Like most of them, but in his own way, he gave in death as he had given in life. Though he was only moderately rich, his generosity had been proverbial. In his will he left money to the Gaelic League as well as to many charities. The Palestrina Choir had lived mainly on his original endowment. At his death he made provision for entertainments to be given to his singers twice a year. There was a small gift for every tenant who had bought his holding from him under the Land Purchase Acts. His bequest to the St.

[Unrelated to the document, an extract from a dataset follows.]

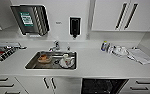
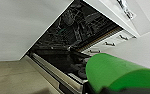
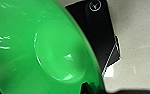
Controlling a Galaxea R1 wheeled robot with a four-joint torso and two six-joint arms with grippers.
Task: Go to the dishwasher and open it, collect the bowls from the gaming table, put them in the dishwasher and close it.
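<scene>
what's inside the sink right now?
In the head view the sink holds an orange-brown item on its left side and white dishes on the right, near the drain. Anything under them is hidden; I can't identify them more exactly.

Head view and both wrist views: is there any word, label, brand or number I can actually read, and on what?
None can be read.
Green-and-white label on the wall dispenser: print too blurred.
Small wall plate beside the black soap dispenser: too small.
Bottle labels on the counter: blurred.
Round emblem on the black panel: a logo, no legible letters.
</scene>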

Vincent de Paul Society carried a clause to the effect that the charitable purposes on which it was spent must be Irish ones. The few fine pictures he owned — they included a Degas and a Monet — went to Ireland's National Gallery. The idea of pompes funèbres did not interest him and he directed that instead of being buried in the family vault his body was to be taken to the Cecilia Street Hospital, for dissection by the medical students, among the other corpses that are provided from the workhouse infirmaries. So it was done. That was the end of the earthly life of the "contrairy" Christian and patriot. But his goodness in all things remains an inspiration. For all his vagaries, of few men is it as plainly evident that he lived and died, as the simple phrase has it, to God and Ireland true.